Exercise:
Copy the lines below exactly. Start at the first and finish with the line containing "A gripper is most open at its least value".
### Given records ###
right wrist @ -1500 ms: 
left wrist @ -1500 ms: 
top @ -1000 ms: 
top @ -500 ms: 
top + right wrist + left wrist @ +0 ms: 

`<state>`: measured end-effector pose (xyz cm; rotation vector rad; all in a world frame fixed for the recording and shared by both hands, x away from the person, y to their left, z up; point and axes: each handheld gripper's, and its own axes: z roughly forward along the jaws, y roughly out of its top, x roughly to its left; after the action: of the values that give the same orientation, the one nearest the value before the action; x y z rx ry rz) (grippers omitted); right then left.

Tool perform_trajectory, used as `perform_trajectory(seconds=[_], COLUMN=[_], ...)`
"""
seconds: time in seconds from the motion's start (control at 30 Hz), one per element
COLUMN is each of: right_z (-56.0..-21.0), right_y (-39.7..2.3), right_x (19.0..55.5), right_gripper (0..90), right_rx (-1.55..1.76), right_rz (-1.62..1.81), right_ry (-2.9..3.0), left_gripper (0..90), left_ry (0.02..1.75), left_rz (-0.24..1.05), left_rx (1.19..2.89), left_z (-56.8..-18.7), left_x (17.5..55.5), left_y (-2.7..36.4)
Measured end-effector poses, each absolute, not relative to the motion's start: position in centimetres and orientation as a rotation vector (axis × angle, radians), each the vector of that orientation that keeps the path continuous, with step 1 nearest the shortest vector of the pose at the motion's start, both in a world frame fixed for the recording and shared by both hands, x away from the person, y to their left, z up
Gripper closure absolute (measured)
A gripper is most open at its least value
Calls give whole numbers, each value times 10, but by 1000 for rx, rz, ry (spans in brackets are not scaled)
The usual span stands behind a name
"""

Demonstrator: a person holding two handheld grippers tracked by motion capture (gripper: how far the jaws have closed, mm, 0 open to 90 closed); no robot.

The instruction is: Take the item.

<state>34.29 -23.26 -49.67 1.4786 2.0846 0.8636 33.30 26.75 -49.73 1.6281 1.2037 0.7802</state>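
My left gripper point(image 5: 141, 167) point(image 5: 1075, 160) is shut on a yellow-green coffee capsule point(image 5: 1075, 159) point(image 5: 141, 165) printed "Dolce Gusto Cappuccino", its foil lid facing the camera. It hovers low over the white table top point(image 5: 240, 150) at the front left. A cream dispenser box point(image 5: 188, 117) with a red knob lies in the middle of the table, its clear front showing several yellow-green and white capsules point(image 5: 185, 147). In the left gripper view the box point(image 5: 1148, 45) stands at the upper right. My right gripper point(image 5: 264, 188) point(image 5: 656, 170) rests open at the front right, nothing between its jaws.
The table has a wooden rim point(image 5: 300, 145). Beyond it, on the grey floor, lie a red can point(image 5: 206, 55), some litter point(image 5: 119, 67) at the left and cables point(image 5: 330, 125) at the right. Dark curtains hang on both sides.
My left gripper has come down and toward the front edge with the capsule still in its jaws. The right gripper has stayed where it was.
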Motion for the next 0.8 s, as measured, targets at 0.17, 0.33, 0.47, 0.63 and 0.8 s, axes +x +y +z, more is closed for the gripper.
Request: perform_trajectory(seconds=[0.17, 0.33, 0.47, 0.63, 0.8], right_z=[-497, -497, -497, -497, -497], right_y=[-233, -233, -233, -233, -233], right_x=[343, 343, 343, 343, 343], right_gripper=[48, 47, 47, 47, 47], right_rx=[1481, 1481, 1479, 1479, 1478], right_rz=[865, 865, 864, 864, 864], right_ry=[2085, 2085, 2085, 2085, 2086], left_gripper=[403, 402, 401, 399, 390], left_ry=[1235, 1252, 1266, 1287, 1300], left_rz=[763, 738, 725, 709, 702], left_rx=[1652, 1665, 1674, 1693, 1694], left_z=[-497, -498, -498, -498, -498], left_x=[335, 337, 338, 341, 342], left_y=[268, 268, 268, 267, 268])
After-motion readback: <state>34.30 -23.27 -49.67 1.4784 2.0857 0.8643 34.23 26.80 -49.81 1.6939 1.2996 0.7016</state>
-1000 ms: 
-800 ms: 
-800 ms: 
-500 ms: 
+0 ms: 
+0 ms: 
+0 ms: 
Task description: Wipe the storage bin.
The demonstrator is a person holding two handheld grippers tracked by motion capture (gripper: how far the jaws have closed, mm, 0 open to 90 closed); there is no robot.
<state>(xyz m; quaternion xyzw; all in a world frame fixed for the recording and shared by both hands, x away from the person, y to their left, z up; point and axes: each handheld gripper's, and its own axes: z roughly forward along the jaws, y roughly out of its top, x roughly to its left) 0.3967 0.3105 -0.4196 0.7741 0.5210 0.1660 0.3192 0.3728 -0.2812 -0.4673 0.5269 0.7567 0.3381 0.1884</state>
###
Finished task:
right wrist @ -1500 ms: 
left wrist @ -1500 ms: 
top @ -1000 ms: 
top @ -500 ms: 
top + right wrist + left wrist @ +0 ms: 

`<state>`: measured end-effector pose (xyz cm; rotation vector rad; all in a world frame fixed for the recording and shared by both hands, x away from the person, y to their left, z up; point and axes: each handheld gripper's, and its own axes: z roughly forward along the jaws, y roughly out of its top, x roughly to its left; after the action: of the values that give the same orientation, the one nearest the value before the action; x y z rx ry rz) (grippers omitted); right then left.

Tool perform_trajectory, used as `perform_trajectory(seconds=[_], COLUMN=[_], ...)`
"""
seconds: time in seconds from the motion's start (control at 30 Hz), one per element
COLUMN is each of: right_z (-56.0..-21.0), right_y (-39.7..2.3), right_x (19.0..55.5), right_gripper (0..90), right_rx (-1.55..1.76), right_rz (-1.62..1.81), right_ry (-2.9..3.0), left_gripper (0..90), left_ry (0.02..1.75), left_rz (-0.24..1.05), left_rx (1.19..2.89), left_z (-56.8..-18.7), left_x (17.5..55.5), left_y (-2.7..36.4)
Measured end-effector poses, each absolute, not relative to the motion's start: position in centimetres and orientation as a rotation vector (axis × angle, radians), each the vector of that orientation that keeps the path continuous, with step 1 nearest the shortest vector of the pose at the motion's start, both in a world frame fixed for the recording and shared by both hands, x away from the person, y to their left, z up
Gripper closure absolute (measured)
A gripper is most open at its least value

There's nothing more to this exercise.